Weight Loss

Eloralintide

Also known as: GSBR-1290, Structure GSBR-1290

Clinical Trials
Share:

Key Facts: Eloralintide

Category
Weight Loss
FDA Status
Not FDA Approved
Clinical Status
Phase 2 - Actively enrolling Phase 3 trials for obesity
Administration
Oral tablet
Typical Dose
120-240mg once daily (oral)
Frequency
Once daily
Duration
36 weeks in Phase 2 trials
Also Known As
GSBR-1290, Structure GSBR-1290

Mechanism of Action

Amylin (also called IAPP) is a hormone co-secreted with insulin after you eat, and it tells your brain you are full and slows how fast your stomach empties.
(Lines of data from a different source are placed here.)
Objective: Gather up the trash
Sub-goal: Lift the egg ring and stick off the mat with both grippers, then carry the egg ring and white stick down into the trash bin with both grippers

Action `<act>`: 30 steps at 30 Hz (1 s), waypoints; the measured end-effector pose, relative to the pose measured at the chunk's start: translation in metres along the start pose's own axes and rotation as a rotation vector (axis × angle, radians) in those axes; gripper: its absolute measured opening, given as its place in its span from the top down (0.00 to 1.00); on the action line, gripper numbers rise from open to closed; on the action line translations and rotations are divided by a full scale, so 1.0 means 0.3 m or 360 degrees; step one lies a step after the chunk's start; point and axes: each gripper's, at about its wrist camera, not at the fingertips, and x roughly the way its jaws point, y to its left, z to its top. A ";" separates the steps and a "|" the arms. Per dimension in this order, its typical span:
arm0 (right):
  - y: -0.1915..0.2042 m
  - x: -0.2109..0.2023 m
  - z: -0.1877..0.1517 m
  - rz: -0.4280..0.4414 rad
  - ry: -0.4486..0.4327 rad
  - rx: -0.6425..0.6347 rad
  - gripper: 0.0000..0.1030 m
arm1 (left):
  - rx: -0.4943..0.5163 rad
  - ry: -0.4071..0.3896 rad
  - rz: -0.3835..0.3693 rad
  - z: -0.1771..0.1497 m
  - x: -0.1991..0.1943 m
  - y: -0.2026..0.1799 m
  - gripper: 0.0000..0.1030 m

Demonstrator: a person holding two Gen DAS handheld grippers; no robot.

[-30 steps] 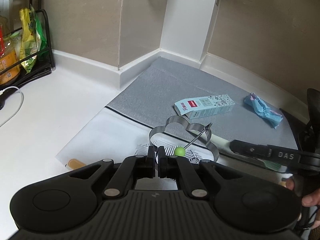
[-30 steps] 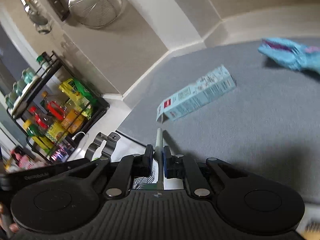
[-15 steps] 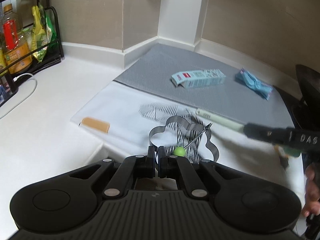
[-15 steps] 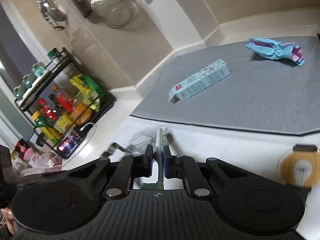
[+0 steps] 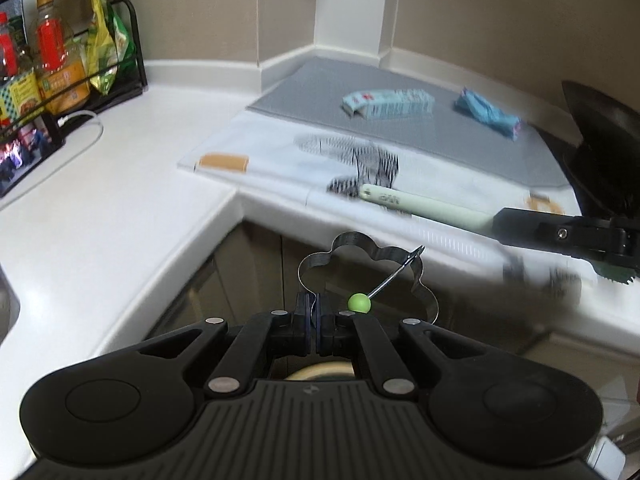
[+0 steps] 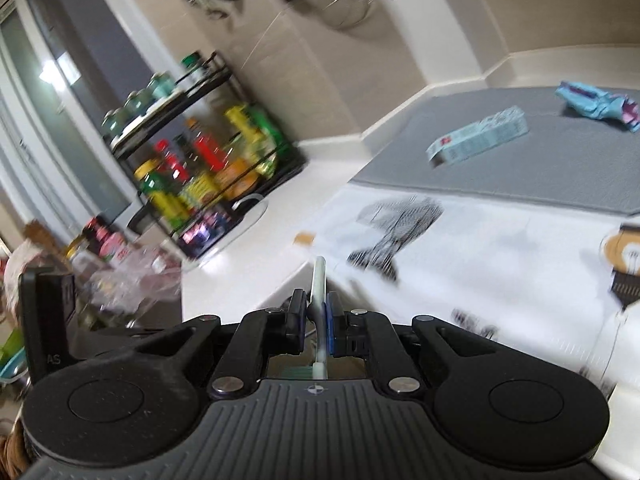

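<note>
left gripper (image 5: 314,312) is pinching the flower-shaped metal ring (image 5: 366,270), right gripper (image 6: 316,312) is clamped on the pale green brush handle (image 6: 319,280). both are past the counter edge, so keep the grips tight. carton (image 5: 388,104) and blue wrapper (image 5: 488,114) are on the grey mat (image 5: 400,140).

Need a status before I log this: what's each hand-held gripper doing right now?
Left hand-held gripper: closed on the metal flower-shaped ring mould.
Right hand-held gripper: closed on the pale green brush handle.
</note>
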 end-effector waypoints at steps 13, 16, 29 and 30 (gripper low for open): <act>0.021 0.089 -0.276 -0.0071 0.0338 -0.0013 0.89 | 0.0039 0.0287 -0.0092 -0.277 0.115 0.006 0.98; -0.022 0.158 -0.339 -0.0130 0.0451 0.0010 0.89 | 0.0060 0.0412 -0.0095 -0.331 0.216 0.005 0.98; -0.235 0.416 -0.558 -0.0368 0.0843 0.0194 0.89 | 0.0060 0.0844 0.0003 -0.515 0.598 -0.003 0.98; -0.238 0.430 -0.566 -0.0370 0.0858 0.0193 0.89 | 0.0067 0.0856 0.0009 -0.520 0.612 -0.007 0.98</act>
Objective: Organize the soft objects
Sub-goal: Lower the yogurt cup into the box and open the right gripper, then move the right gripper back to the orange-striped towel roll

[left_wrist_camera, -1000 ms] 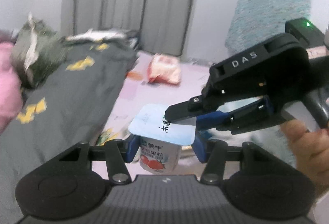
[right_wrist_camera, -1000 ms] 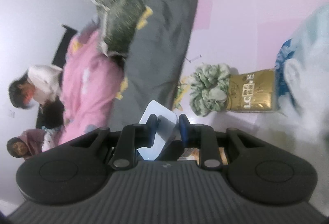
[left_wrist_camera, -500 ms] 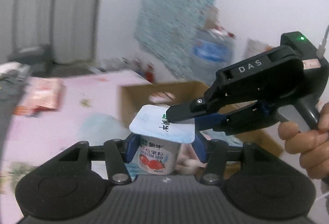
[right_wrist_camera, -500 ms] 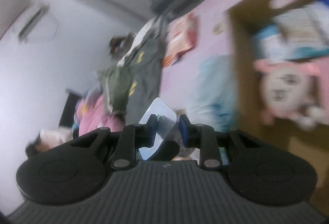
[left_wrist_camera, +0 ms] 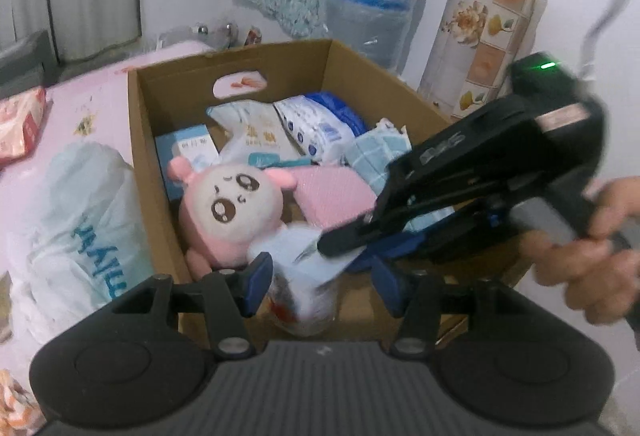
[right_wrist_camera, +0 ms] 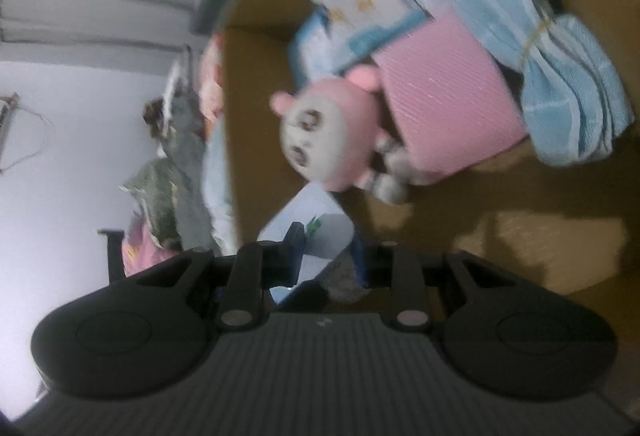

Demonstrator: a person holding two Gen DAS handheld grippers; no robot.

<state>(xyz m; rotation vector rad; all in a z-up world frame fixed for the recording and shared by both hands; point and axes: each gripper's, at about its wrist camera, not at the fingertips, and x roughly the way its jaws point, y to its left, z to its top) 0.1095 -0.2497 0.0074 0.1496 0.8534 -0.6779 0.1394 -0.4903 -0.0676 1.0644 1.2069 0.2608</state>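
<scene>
The small white plastic yogurt cup with the pale blue foil lid sits between the blue pads of your left claw, which is partly open. It touches the cup on its left side, but the blur hides whether both pads press. Your right claw has its jaws narrowly apart around the rim of that foil lid, and they have just been opening a little; motion blur keeps me from saying whether they grip the foil now.

The cup hangs over the near edge of the open brown cardboard box, just above the pink-and-white plush toy. Deeper in lie a pink ribbed pad, a folded light blue towel and white-and-blue soft packs. A white plastic bag with blue lettering lies outside on the pink bedsheet.

The risks as I judge them: if your right claw lets go of the lid while the left holds loosely, the cup may tip and land on its side. If it keeps pulling the thin foil, the seal may peel and spill onto the plush toy. Releasing this close to the wall could also drop the cup outside the box.
</scene>
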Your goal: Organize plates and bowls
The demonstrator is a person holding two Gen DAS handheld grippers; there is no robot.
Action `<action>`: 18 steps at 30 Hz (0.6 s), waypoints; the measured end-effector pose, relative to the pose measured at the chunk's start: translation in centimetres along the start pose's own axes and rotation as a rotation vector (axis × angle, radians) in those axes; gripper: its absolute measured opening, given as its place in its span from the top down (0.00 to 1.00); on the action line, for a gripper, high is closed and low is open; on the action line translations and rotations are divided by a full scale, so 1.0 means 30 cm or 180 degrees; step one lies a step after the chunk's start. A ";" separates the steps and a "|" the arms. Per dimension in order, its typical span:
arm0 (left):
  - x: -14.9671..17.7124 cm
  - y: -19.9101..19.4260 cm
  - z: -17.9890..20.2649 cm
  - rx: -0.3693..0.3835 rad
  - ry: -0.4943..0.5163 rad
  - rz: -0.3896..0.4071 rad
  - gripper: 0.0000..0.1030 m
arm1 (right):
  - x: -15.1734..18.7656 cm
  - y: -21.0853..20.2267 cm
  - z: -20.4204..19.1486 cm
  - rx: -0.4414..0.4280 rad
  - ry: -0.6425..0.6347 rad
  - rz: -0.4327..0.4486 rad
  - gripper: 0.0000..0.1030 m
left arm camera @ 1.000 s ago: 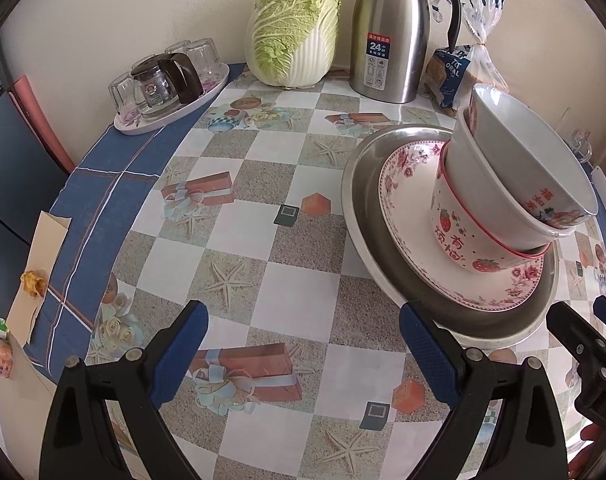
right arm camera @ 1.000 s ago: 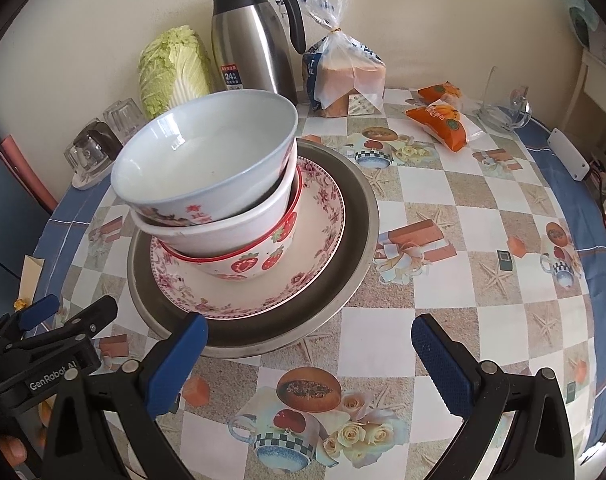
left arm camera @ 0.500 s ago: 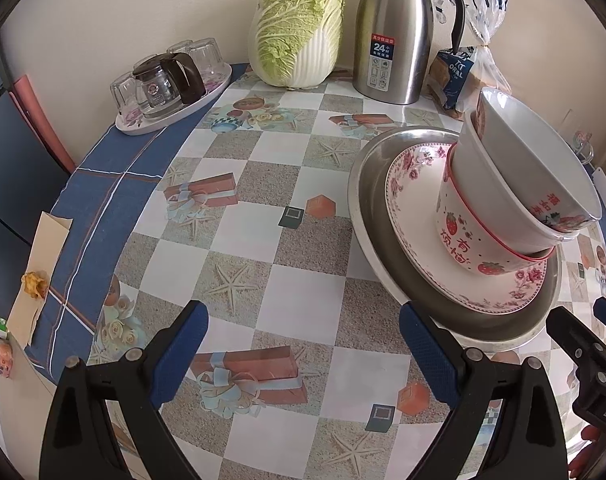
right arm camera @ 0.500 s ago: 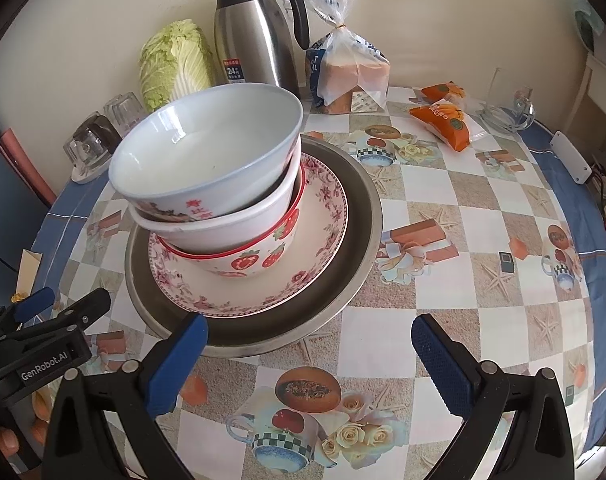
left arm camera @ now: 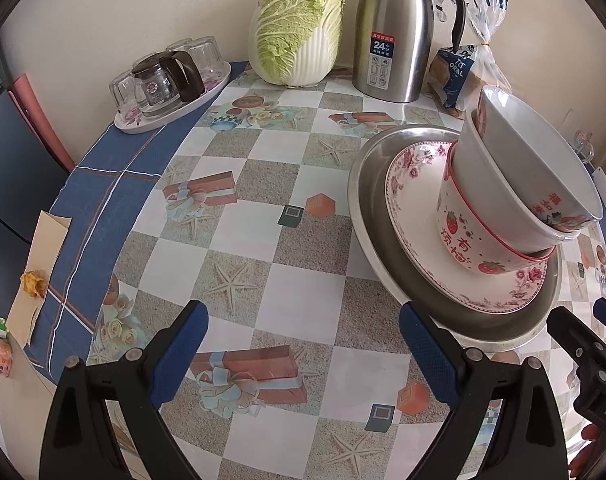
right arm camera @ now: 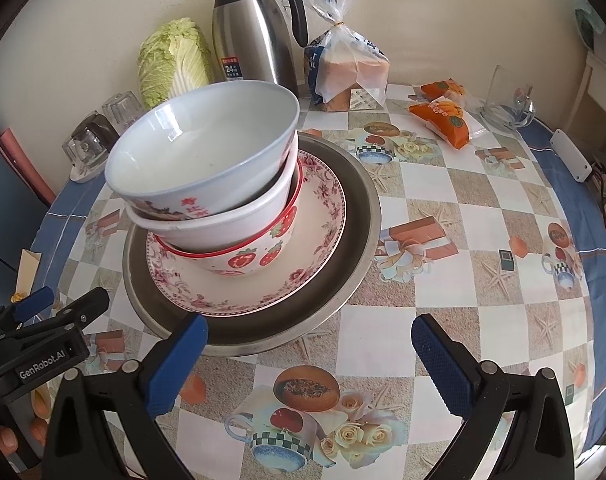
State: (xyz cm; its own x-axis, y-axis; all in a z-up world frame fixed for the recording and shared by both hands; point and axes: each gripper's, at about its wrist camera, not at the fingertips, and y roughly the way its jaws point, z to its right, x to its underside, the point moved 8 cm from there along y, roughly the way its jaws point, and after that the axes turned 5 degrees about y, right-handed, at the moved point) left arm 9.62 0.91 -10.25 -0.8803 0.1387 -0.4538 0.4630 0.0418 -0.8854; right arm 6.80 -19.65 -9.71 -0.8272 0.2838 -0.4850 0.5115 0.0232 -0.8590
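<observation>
Only from the right wrist do orange packets point(right arm camera: 443, 114) show; both grippers point(left arm camera: 303, 344) point(right arm camera: 309, 350) gape empty.

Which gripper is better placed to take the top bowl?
Probably the right gripper: it is open and the top bowl is more central in its view. The left gripper points at bare table.

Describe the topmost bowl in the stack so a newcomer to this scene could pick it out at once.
Start at the big metal tray on the checked table; on it lies a rose-patterned plate carrying three nested bowls. The top bowl tilts, plain white inside with red characters outside, unlike the strawberry bowl at the bottom.
</observation>
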 end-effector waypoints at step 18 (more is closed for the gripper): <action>0.000 0.000 0.000 0.0002 0.0000 -0.0002 0.06 | -0.002 -0.001 0.006 0.0005 0.0009 -0.0014 0.00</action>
State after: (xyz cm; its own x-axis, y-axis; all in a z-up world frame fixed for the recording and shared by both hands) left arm 9.62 0.92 -10.25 -0.8806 0.1386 -0.4532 0.4624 0.0413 -0.8857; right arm 6.79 -19.85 -9.69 -0.8287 0.2865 -0.4807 0.5076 0.0230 -0.8613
Eloralintide is engineered to selectively switch on the amylin receptor, which is the calcitonin receptor paired with a receptor-activity-modifying protein (RAMP), in appetite-control regions of the brainstem and hypothalamus. The result is reduced food intake and earlier satiety. The reason this class is interesting is that, unlike GLP-1 drugs such as semaglutide and tirzepatide, amylin agonists seem to drive weight loss with much less nausea and vomiting, which is what the eloralintide trials reported. Whether it preserves more lean mass than GLP-1 drugs is a real hypothesis being tested, not a settled fact.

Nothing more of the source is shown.